The European Council conclusions of October 2014 envisioned a new flexibility in achieving targets - for Member States with national reduction targets significantly above both the EU average and their cost effective reduction potential as well as for Member States that did not have free allocation for industrial installations in 2013 - through a limited, one-off, reduction of the ETS allowances, to be decided before 2020, while preserving predictability and environmental integrity.
However, the said one-off flexibility between ETS and non-ETS foreseen in the European Council conclusions of October 2014 has not been included in the European Commission's proposal of 15 July 2015.

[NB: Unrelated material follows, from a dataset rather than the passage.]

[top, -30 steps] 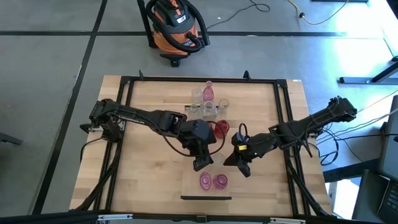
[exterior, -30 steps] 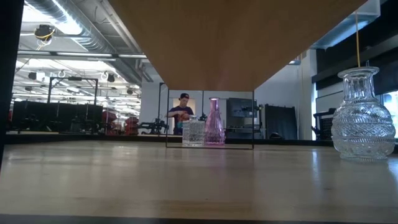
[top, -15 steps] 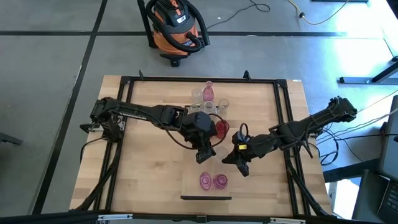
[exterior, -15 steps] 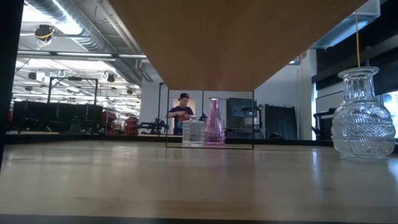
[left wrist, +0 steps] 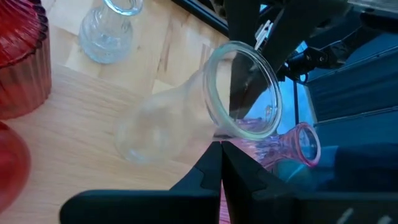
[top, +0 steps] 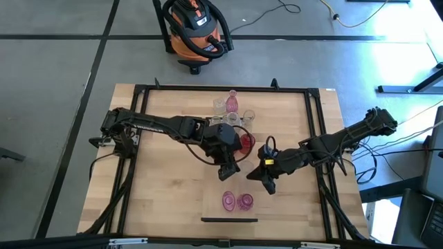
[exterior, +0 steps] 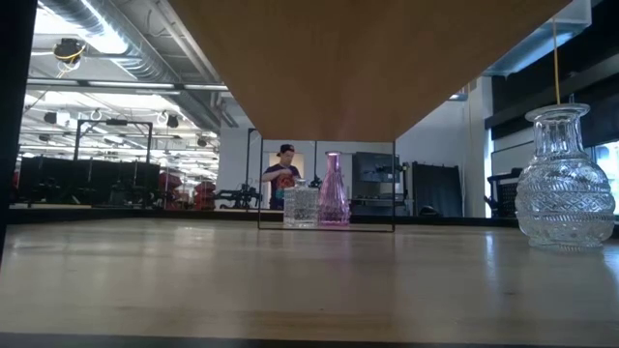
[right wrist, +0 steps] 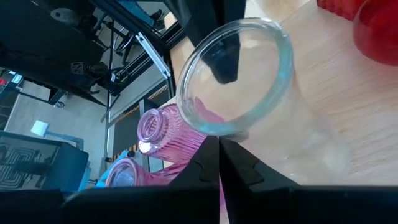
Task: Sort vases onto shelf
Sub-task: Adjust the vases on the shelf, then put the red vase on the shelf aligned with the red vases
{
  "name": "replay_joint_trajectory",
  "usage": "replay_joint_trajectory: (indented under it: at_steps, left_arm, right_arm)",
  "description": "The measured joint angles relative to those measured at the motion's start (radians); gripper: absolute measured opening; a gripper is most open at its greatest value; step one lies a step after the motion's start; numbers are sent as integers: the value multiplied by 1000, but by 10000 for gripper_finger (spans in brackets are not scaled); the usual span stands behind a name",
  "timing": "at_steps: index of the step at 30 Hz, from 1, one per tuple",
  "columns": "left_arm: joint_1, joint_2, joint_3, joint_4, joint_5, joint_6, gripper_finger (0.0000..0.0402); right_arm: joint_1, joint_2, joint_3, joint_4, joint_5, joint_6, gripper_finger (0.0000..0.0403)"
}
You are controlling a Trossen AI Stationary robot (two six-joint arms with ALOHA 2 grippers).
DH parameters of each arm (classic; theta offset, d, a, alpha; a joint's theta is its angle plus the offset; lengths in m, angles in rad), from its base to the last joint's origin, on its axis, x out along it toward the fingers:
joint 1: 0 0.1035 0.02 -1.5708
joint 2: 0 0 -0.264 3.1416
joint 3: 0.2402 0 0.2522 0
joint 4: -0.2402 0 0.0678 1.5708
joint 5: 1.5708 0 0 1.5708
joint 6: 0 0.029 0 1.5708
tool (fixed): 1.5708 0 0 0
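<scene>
Vases: 2 ribbed pink glass [top: 235, 201] on shelf [top: 211, 207]; L tool [top: 228, 175] & R tool [top: 266, 183] closed.

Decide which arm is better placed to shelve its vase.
Left, narrowly. Both grippers are shut on clear vases, but the left gripper hangs just behind the shelf, near its free end; the right gripper sits off the end by the pink vases.
</scene>
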Motion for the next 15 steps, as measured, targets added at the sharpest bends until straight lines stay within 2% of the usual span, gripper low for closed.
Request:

The aforementioned Detailed questions and answers explain this flexibility will be analysed in the course of developing the proposal to set national reduction targets for the non-ETS sectors in a fair and balanced manner.
It is important to reduce greenhouse gas emissions and risks related to fossil fuel dependency in the transport sector.

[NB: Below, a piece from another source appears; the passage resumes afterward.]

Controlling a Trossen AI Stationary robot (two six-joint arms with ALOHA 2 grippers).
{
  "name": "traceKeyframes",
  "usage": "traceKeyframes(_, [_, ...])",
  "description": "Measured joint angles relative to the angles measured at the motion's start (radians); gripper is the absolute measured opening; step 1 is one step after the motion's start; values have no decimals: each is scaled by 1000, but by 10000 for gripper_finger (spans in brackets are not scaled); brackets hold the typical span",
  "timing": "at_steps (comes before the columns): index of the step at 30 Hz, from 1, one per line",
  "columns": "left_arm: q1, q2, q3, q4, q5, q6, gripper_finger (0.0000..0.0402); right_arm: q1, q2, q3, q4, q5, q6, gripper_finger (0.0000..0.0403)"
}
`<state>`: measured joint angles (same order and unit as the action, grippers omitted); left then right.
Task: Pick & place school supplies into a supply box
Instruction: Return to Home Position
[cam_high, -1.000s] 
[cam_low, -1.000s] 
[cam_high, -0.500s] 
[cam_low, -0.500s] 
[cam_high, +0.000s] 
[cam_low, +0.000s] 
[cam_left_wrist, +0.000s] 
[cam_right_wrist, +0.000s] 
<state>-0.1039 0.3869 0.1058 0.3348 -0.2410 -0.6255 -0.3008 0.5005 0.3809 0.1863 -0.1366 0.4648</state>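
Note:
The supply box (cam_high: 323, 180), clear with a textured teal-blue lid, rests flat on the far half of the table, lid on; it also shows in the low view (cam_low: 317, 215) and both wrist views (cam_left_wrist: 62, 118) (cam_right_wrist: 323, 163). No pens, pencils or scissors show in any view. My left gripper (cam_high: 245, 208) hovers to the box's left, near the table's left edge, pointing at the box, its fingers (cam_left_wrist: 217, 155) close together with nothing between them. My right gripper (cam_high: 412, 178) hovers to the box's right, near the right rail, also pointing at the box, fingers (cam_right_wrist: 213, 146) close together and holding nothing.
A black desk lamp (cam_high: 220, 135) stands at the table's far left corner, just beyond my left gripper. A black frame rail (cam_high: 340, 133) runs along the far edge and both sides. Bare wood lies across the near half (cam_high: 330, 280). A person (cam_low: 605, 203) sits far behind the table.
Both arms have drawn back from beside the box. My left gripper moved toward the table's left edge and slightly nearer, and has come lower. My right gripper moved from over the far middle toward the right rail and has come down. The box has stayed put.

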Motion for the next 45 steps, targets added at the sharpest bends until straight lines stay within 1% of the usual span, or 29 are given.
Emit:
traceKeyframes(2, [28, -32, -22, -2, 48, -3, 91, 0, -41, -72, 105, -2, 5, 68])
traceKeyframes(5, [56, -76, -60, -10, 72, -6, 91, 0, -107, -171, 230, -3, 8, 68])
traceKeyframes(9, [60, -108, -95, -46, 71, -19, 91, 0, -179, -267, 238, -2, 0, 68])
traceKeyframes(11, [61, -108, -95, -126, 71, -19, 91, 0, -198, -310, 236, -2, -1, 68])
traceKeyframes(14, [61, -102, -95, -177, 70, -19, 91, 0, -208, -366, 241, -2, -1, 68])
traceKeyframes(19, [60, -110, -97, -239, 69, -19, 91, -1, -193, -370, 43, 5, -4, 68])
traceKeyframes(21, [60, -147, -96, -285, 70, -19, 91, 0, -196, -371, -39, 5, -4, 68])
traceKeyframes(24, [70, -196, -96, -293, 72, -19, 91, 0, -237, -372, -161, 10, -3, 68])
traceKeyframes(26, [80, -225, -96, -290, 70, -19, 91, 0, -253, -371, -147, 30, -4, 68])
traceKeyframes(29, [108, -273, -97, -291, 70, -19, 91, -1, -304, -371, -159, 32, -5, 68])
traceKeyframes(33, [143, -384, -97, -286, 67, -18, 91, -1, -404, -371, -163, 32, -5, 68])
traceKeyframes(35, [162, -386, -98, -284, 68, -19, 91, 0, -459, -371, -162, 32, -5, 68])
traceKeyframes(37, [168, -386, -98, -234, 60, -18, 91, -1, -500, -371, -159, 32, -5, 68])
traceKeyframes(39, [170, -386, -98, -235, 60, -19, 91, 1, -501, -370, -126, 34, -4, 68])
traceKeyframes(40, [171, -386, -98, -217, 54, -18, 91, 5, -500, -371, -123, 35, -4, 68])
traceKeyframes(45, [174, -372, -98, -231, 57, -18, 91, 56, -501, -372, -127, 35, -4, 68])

The European Council therefore invited the Commission to further examine instruments and measures for a comprehensive and technology neutral approach for the promotion of emissions reduction and energy efficiency in transport, for electric transportation and for renewable energy sources in transport also after 2020.

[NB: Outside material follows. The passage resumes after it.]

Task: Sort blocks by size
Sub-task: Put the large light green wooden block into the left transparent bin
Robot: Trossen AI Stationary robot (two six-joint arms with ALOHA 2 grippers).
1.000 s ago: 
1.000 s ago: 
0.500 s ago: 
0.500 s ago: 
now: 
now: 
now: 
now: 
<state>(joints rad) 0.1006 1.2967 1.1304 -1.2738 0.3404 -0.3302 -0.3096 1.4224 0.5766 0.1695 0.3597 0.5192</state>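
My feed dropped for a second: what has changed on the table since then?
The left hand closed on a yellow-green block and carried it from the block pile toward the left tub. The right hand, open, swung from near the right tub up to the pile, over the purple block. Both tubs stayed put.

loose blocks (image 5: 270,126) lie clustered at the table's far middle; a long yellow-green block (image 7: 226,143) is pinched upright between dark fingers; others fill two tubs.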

The European Council called for a rapid adoption of the Directive laying down calculation methods and reporting requirements pursuant to Directive 98/70/EC of the European Parliament and of the Council relating to the quality of petrol and diesel fuels.
It also recalled that under existing legislation a Member State can opt to include the transport sector within the framework of the ETS.
The multiple objectives of the agriculture and land use sector, with their lower mitigation potential, are acknowledged, as well as the need to ensure coherence between the EU's food security and climate change objectives.
The European Council invited the European Commission to examine the best means of encouraging the sustainable intensification of food production, while optimising the sector's contribution to greenhouse gas mitigation and sequestration, including through afforestation.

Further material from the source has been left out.